» Activity
The expected output is each line below containing "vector", copied in full.

--- START ---

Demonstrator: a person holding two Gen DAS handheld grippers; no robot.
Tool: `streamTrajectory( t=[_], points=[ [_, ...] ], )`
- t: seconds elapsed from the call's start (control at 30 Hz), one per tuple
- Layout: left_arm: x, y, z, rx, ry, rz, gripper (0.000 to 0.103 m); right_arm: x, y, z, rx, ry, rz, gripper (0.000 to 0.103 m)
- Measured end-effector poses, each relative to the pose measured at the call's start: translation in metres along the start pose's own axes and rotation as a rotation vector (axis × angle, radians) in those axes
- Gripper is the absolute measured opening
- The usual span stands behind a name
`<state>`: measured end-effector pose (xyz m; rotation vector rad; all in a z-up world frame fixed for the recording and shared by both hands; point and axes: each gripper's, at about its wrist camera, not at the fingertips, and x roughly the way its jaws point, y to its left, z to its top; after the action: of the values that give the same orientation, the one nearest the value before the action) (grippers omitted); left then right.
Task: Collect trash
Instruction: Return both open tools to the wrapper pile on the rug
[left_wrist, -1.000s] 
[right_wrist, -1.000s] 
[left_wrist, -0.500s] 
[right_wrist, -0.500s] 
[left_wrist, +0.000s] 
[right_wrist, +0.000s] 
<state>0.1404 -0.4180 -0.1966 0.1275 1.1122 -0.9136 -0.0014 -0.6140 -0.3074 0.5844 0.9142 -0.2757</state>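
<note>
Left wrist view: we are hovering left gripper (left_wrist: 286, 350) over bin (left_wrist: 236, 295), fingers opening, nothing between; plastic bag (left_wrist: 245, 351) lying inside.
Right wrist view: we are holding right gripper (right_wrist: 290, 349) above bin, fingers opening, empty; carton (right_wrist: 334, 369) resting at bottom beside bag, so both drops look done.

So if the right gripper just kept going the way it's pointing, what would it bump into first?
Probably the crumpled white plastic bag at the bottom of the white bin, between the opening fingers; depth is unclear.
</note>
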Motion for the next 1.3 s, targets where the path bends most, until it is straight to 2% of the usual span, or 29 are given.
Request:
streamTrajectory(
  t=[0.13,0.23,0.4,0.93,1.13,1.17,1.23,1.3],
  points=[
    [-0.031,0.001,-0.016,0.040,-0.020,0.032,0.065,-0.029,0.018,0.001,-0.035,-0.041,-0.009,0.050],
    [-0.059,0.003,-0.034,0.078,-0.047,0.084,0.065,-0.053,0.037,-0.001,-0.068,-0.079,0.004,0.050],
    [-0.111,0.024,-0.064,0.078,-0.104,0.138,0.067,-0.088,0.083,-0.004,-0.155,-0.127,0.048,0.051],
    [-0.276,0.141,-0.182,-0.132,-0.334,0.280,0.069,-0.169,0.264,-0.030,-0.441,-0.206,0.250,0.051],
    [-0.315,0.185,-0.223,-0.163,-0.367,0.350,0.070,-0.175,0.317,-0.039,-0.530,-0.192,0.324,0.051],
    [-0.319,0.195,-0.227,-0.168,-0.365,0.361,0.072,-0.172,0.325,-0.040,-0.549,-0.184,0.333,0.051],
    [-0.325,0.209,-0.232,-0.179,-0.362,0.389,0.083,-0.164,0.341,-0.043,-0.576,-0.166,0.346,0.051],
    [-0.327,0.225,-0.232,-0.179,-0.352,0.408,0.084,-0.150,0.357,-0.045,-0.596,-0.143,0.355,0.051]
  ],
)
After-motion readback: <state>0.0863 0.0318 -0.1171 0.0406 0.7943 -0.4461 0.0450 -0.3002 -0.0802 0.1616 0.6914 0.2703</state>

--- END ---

» Your solution
- Measured end-effector poses, each relative to the pose measured at the call's start: translation in metres along the start pose's own axes and rotation as a rotation vector (axis × angle, radians) in those axes
`<state>`: measured end-effector pose (xyz m; rotation vector rad; all in a z-up world frame fixed for the recording and shared by both hands; point and axes: each gripper's, at about its wrist camera, not at the fingertips, and x roughly the way its jaws point, y to its left, z to its top; after the action: of the values that give the same orientation, the one nearest the value before the action) (grippers omitted); left then right.

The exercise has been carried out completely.